[Opening EXERCISE DATA section]

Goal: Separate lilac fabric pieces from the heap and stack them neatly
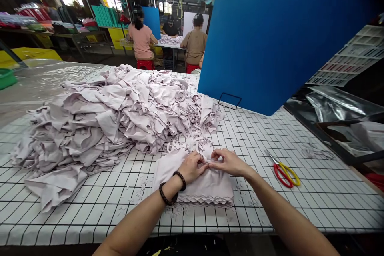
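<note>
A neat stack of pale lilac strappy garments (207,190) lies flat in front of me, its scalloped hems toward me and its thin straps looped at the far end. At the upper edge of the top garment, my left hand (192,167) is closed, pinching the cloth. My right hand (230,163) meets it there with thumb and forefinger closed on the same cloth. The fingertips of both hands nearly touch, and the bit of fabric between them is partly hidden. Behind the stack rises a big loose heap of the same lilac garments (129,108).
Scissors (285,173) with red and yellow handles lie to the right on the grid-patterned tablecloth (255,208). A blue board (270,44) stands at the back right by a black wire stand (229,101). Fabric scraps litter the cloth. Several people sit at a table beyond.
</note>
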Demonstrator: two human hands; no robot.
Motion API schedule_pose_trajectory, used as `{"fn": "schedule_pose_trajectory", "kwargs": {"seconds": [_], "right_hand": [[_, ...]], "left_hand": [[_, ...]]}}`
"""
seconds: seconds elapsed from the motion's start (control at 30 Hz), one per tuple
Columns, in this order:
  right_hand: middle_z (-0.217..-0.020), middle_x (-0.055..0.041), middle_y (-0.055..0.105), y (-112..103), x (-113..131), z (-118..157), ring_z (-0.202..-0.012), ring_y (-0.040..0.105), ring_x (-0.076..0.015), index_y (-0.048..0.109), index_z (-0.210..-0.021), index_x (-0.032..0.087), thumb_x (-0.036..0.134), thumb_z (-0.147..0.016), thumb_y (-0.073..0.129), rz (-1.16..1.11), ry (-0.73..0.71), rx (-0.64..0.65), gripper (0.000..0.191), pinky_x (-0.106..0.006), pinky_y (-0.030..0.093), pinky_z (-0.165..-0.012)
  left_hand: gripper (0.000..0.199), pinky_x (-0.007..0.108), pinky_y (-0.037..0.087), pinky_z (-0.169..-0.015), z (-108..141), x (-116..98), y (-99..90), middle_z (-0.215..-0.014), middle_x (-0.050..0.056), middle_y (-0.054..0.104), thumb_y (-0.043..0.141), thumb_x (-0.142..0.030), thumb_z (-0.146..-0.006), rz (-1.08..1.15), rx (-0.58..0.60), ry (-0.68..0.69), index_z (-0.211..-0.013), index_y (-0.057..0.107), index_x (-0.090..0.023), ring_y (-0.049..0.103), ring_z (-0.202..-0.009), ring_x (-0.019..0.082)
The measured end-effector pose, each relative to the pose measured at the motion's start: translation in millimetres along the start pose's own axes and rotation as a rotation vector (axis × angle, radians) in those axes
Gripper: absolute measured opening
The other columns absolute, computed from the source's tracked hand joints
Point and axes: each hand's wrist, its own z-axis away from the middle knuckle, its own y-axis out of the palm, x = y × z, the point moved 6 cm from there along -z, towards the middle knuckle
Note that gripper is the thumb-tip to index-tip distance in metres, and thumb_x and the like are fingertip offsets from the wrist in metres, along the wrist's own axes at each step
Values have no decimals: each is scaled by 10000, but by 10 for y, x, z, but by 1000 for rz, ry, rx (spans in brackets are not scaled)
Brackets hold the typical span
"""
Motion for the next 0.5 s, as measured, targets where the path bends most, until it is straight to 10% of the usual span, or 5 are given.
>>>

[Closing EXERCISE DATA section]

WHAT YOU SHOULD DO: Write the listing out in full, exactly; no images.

TASK RESPONSE:
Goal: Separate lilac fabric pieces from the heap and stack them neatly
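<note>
A neat stack of pale lilac strappy garments (207,190) lies flat in front of me, its scalloped hems toward me and its thin straps looped at the far end. At the upper edge of the top garment, my left hand (192,167) is closed, pinching the cloth. My right hand (230,163) meets it there with thumb and forefinger closed on the same cloth. The fingertips of both hands nearly touch, and the bit of fabric between them is partly hidden. Behind the stack rises a big loose heap of the same lilac garments (129,108).
Scissors (285,173) with red and yellow handles lie to the right on the grid-patterned tablecloth (255,208). A blue board (270,44) stands at the back right by a black wire stand (229,101). Fabric scraps litter the cloth. Several people sit at a table beyond.
</note>
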Demonstrator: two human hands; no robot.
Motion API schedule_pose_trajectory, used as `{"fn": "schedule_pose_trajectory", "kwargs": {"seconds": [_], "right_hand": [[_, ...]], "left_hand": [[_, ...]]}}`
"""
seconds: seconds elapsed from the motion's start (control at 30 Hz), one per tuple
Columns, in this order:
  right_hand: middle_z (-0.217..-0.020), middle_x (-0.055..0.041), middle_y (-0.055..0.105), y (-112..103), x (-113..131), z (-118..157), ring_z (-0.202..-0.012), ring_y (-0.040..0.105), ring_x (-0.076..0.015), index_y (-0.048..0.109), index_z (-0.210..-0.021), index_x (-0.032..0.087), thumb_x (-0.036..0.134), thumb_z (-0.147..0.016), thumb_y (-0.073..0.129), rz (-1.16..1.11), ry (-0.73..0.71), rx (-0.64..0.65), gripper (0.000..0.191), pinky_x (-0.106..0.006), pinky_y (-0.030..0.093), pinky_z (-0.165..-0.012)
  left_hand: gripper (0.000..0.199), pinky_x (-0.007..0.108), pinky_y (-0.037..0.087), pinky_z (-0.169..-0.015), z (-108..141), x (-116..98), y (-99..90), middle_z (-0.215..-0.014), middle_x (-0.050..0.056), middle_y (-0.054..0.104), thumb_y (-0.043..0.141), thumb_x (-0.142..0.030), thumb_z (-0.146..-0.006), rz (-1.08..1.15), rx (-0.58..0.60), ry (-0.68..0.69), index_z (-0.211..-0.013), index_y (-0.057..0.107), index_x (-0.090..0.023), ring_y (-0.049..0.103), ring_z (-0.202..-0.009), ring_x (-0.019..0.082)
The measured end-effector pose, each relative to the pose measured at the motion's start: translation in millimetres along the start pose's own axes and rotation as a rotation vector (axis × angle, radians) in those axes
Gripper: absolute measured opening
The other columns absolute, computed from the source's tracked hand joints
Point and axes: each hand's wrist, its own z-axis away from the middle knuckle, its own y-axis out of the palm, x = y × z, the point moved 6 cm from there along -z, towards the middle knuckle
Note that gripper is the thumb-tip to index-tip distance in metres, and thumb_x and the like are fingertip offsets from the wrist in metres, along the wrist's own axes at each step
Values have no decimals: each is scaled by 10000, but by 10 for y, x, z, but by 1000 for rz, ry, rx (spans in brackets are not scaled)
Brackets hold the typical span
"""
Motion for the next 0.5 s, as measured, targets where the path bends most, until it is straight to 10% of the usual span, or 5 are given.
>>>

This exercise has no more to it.